REQUIRED WORK » Repeat nothing but the lines below running from the one containing "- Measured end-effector" to the one containing "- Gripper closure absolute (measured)". Keep both end lines.
START GIVEN ENTRIES
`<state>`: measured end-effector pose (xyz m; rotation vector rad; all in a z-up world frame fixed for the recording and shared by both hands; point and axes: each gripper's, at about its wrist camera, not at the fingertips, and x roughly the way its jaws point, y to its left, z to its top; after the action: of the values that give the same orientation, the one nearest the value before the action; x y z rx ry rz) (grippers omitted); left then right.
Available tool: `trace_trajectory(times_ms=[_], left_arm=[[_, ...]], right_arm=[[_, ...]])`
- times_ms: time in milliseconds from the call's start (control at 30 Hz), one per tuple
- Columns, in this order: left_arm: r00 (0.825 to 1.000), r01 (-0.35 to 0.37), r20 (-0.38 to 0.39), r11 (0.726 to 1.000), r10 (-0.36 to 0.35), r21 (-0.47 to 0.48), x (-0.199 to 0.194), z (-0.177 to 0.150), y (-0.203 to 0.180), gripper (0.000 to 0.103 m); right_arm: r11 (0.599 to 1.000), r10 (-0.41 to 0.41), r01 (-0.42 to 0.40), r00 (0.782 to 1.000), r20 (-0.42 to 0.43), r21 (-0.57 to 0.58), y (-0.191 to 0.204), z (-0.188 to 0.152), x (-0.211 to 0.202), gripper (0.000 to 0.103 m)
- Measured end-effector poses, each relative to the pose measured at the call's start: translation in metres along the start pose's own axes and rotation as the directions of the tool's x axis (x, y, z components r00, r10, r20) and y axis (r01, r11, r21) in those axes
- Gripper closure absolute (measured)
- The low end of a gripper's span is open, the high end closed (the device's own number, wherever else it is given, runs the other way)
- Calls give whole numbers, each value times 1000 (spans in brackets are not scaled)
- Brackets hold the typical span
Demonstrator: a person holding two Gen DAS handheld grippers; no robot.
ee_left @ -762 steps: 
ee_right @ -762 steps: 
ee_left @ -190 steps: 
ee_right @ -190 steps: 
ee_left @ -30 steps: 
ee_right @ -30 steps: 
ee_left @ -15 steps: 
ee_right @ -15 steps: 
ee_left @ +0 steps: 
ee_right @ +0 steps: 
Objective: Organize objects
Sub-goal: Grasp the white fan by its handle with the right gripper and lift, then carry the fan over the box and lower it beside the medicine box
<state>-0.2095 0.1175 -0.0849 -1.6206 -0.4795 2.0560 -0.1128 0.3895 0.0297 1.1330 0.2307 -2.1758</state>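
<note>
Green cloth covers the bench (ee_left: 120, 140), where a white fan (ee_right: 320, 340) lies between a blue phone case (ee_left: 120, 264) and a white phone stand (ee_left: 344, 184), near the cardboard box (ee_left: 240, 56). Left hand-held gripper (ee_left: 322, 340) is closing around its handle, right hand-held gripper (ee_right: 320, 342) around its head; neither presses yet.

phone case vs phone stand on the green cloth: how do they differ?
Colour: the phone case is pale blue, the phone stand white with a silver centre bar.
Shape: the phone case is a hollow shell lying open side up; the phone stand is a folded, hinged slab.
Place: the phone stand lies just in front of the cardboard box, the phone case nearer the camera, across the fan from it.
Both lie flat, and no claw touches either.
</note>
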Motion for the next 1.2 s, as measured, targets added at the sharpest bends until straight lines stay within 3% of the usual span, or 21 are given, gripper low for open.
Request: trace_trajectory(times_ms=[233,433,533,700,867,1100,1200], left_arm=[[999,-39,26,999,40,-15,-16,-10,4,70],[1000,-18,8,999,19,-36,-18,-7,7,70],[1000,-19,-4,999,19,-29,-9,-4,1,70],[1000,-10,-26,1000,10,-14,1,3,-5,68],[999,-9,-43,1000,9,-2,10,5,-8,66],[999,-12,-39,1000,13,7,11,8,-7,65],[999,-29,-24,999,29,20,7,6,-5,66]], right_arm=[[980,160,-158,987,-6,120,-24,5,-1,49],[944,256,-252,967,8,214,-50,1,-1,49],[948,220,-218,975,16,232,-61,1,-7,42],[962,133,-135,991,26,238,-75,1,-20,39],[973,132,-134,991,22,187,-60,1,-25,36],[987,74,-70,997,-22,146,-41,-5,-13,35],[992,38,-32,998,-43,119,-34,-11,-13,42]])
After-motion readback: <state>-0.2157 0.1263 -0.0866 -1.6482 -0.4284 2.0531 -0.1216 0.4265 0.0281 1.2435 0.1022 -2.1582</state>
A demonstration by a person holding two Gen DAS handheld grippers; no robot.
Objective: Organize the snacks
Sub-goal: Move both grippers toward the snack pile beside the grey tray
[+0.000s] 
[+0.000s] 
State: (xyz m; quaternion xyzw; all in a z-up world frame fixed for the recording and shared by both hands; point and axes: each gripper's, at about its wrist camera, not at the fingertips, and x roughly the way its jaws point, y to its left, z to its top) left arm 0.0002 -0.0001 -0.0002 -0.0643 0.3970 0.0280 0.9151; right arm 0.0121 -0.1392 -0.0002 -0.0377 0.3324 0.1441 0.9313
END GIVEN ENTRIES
RESPONSE TO THIS TASK »
- Measured end-effector poses, each relative to the pose measured at the call's start: translation in metres along the start pose's own axes and rotation as the directions of the tool's x axis (x, y, z components r00, r10, r20) and y axis (r01, r11, r21) in those axes
- Gripper closure absolute (measured)

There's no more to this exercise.